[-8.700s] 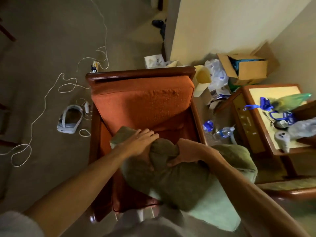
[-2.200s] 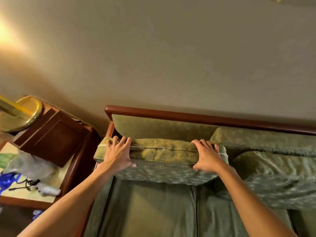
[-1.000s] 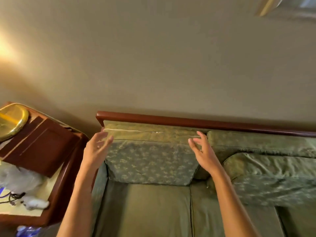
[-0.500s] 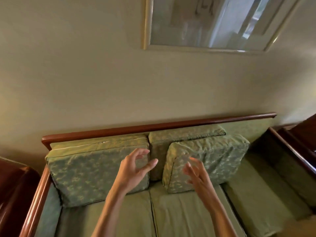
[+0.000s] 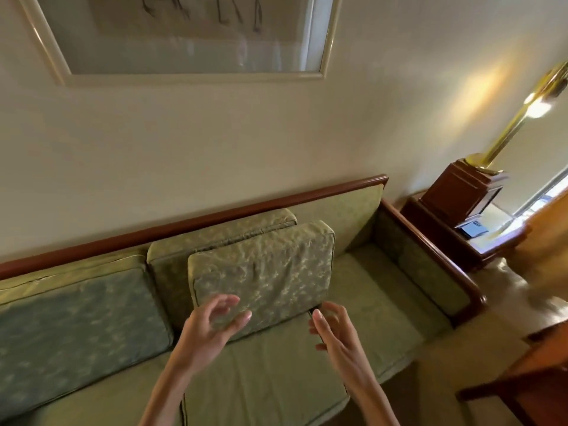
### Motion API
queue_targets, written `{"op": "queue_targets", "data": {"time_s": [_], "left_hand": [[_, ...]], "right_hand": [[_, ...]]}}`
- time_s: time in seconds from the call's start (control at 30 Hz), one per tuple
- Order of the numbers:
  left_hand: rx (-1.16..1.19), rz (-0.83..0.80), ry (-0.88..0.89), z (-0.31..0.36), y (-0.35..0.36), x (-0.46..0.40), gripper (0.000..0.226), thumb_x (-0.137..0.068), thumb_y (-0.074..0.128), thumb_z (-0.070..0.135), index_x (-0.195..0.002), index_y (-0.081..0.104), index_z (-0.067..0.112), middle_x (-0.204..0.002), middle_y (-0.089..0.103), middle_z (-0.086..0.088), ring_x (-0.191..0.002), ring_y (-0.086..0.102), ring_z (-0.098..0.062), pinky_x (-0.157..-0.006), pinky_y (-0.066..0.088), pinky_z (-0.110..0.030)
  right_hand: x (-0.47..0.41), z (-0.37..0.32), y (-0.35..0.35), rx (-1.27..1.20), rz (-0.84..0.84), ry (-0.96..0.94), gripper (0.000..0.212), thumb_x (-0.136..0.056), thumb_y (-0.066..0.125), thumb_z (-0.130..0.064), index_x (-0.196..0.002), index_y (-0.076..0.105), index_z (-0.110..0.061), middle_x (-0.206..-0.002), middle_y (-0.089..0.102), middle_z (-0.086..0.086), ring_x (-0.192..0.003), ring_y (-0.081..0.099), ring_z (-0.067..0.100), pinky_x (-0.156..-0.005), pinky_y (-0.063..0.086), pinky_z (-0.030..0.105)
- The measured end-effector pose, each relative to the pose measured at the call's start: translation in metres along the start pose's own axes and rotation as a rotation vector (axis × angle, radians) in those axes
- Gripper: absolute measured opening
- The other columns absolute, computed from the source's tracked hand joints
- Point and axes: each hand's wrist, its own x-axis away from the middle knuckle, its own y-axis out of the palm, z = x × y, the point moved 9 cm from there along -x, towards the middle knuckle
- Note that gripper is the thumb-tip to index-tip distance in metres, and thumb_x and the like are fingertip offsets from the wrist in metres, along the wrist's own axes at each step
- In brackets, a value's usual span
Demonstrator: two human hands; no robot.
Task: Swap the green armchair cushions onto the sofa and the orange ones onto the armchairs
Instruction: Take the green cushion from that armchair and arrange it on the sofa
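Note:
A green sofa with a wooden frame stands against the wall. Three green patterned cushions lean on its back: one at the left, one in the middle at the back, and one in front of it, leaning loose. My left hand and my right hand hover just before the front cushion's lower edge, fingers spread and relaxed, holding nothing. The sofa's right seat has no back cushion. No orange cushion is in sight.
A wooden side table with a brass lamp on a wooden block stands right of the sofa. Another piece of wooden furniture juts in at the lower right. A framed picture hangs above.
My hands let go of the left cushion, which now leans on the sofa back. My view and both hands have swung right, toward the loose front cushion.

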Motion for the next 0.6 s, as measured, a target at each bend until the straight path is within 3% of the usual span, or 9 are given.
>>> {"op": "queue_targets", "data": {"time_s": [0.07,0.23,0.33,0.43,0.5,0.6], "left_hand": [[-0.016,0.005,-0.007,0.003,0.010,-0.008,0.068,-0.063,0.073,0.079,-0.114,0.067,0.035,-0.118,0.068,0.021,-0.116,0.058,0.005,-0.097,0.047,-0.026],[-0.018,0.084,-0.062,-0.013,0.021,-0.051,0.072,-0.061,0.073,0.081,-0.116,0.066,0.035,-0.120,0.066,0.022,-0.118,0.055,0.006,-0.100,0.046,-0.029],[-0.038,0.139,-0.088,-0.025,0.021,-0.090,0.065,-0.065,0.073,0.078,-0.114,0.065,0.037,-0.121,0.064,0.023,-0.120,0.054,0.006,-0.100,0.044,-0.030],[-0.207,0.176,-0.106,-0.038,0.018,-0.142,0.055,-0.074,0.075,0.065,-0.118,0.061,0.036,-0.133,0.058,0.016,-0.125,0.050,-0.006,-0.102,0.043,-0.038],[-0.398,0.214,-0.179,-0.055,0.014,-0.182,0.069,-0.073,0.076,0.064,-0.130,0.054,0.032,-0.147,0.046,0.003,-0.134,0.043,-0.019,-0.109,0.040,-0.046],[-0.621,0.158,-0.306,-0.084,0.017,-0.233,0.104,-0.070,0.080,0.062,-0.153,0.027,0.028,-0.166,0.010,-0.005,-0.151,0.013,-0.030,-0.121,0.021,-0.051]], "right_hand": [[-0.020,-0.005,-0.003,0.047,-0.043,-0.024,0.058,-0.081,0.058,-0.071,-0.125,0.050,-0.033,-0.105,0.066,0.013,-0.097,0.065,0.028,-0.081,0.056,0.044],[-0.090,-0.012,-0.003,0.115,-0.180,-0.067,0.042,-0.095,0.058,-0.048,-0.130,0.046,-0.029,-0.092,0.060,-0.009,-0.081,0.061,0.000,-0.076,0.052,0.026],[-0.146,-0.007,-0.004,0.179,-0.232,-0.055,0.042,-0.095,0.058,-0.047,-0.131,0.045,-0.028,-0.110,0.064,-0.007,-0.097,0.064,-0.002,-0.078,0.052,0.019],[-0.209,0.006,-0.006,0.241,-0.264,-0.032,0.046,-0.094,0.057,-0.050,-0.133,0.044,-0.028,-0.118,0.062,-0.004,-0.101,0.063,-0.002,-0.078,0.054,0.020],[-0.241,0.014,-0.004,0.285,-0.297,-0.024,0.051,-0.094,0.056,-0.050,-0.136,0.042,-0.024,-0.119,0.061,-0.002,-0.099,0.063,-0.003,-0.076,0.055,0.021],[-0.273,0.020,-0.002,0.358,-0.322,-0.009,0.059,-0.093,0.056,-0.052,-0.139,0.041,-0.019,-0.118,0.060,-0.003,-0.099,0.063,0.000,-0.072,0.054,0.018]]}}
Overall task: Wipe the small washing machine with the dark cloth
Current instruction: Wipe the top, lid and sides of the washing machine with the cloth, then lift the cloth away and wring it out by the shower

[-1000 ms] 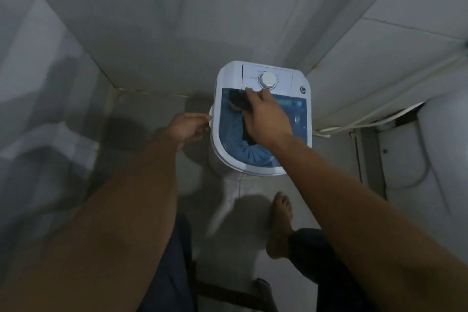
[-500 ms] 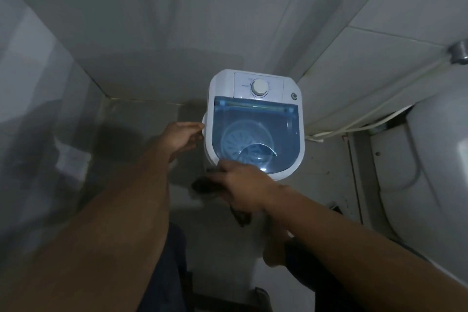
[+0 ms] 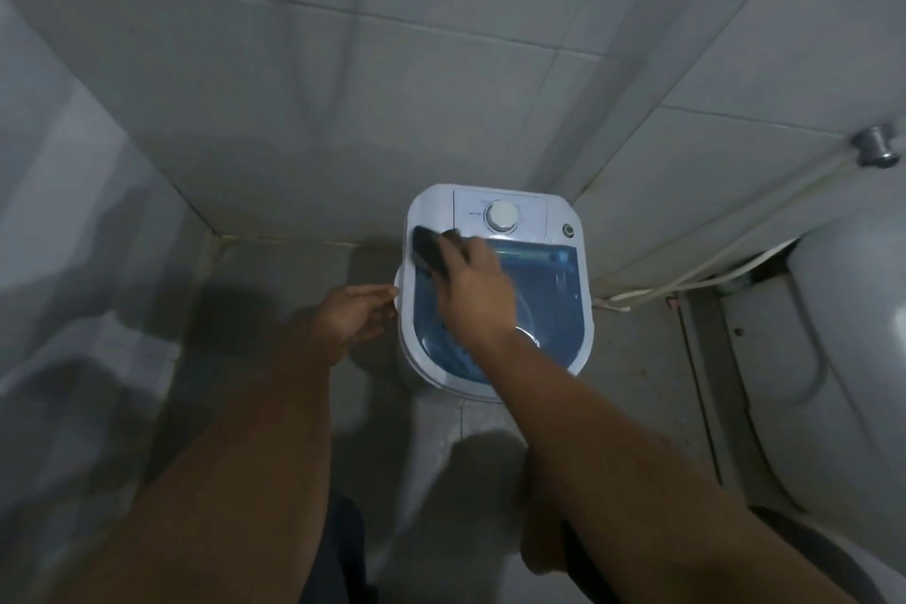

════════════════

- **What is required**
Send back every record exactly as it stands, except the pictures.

- **Your response**
[-8.700s] 
[-2.200s] 
[-1.000s] 
[-0.500s] 
[+0.000s] 
### Motion API
queue_targets, written `{"op": "queue_targets", "data": {"time_s": [_], "left_hand": [[_, ...]], "right_hand": [[_, ...]]}}`
- time_s: time in seconds from the call's start (control at 30 Hz), one per tuple
- Order of the numbers:
  left_hand: rx (-1.16..1.19), rz (-0.83..0.80), ry (-0.88..0.89), z (-0.31..0.36), y (-0.35..0.36), x (-0.46..0.40), gripper (0.000..0.226), thumb_x (-0.137..0.068), thumb_y (-0.074..0.128), thumb_z (-0.070..0.135), index_x (-0.195..0.002), index_y (-0.081..0.104), index_z (-0.067..0.112), middle_x (-0.204..0.002), middle_y (-0.089..0.103), middle_z (-0.086..0.088), ring_x (-0.191..0.002), ring_y (-0.086..0.102), ring_z (-0.098..0.062), pinky_x (-0.157..-0.006), pinky_y (-0.066..0.088), pinky_z (-0.110..0.030)
  right_hand: x (-0.47..0.41), z (-0.37..0.32), y (-0.35..0.35), rx (-1.27..1.20), rz (-0.84..0.84), ry (-0.96..0.94), gripper (0.000..0.212), thumb_x (-0.136..0.056), thumb_y (-0.066..0.125), thumb_z (-0.130..0.064), index_x (-0.196..0.002), index_y (-0.076..0.105), index_z (-0.110..0.061), middle_x (-0.206..-0.002), middle_y (-0.089..0.102), middle_z (-0.086..0.086), ring_x (-0.192..0.003), ring_y (-0.081..0.099), ring_z (-0.067..0.100), pinky_x (-0.156..-0.005), pinky_y (-0.063..0.086), pinky_z (-0.030..0.105)
- The measured end-effector pose, each relative to the pose measured at the call's start: translation in metres along the start pose's own axes and rotation as a rotation vector (axis × angle, radians) in those axes
- Gripper: absolute measured opening
- The other columns absolute, computed from the source's tracked hand joints
- Point and axes: each hand's wrist, its own x-axis away from the middle knuckle, its own y-axis out of the palm, z = x × y, the point moved 9 cm from there along -x, towards the middle knuckle
- Note that gripper is the thumb-tip to index-tip distance in metres, and thumb_x and the like are fingertip offsets from the wrist in metres, along the wrist's own axes at each step
- In brackets, a value's usual span
Demonstrator: two human hands; no robot.
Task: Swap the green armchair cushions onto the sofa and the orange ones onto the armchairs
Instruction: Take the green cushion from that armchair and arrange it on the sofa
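Note:
A green sofa with a wooden frame stands against the wall. Three green patterned cushions lean on its back: one at the left, one in the middle at the back, and one in front of it, leaning loose. My left hand and my right hand hover just before the front cushion's lower edge, fingers spread and relaxed, holding nothing. The sofa's right seat has no back cushion. No orange cushion is in sight.
A wooden side table with a brass lamp on a wooden block stands right of the sofa. Another piece of wooden furniture juts in at the lower right. A framed picture hangs above.
My hands let go of the left cushion, which now leans on the sofa back. My view and both hands have swung right, toward the loose front cushion.
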
Motion for the next 0.6 s, as measured, a target at each bend until the straight path is within 3% of the usual span, or 9 are given.
>>> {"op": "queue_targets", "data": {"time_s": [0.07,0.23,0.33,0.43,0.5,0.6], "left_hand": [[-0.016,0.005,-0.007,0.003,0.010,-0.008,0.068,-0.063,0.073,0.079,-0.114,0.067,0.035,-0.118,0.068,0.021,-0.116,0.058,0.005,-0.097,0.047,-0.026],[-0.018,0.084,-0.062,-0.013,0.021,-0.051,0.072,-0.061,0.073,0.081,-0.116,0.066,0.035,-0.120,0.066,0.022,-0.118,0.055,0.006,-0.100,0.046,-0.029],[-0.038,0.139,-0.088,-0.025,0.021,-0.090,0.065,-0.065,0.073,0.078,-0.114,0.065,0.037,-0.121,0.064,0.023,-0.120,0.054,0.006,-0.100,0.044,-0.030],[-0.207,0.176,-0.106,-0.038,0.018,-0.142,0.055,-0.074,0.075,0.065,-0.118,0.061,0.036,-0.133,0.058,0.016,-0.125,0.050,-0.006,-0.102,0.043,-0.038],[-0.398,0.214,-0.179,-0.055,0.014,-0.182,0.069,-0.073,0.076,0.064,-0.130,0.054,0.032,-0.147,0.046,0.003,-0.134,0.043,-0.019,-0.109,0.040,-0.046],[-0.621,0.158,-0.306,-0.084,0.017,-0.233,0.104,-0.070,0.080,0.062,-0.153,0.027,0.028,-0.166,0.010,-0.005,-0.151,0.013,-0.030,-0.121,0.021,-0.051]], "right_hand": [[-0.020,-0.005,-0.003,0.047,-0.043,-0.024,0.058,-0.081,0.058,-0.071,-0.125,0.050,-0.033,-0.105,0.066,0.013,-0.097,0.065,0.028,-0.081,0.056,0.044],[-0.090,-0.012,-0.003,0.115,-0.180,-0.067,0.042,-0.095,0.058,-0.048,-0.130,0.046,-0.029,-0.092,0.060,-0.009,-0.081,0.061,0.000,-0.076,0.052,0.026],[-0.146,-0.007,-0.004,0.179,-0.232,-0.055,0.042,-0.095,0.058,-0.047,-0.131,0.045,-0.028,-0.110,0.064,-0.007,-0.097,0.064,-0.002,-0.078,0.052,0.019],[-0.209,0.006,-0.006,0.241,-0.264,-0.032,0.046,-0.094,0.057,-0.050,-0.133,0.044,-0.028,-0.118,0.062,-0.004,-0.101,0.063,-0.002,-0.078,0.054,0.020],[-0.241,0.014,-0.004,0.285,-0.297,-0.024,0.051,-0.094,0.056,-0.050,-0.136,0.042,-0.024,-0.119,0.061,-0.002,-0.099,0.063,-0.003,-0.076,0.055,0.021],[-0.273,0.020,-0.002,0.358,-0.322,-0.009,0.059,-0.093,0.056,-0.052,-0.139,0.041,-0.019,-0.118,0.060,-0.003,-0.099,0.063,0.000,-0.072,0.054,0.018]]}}
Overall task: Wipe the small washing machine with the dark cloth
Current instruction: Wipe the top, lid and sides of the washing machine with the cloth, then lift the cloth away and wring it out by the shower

[-1000 ms] 
[-500 ms] 
[+0 ms] 

Nothing further is required of this output.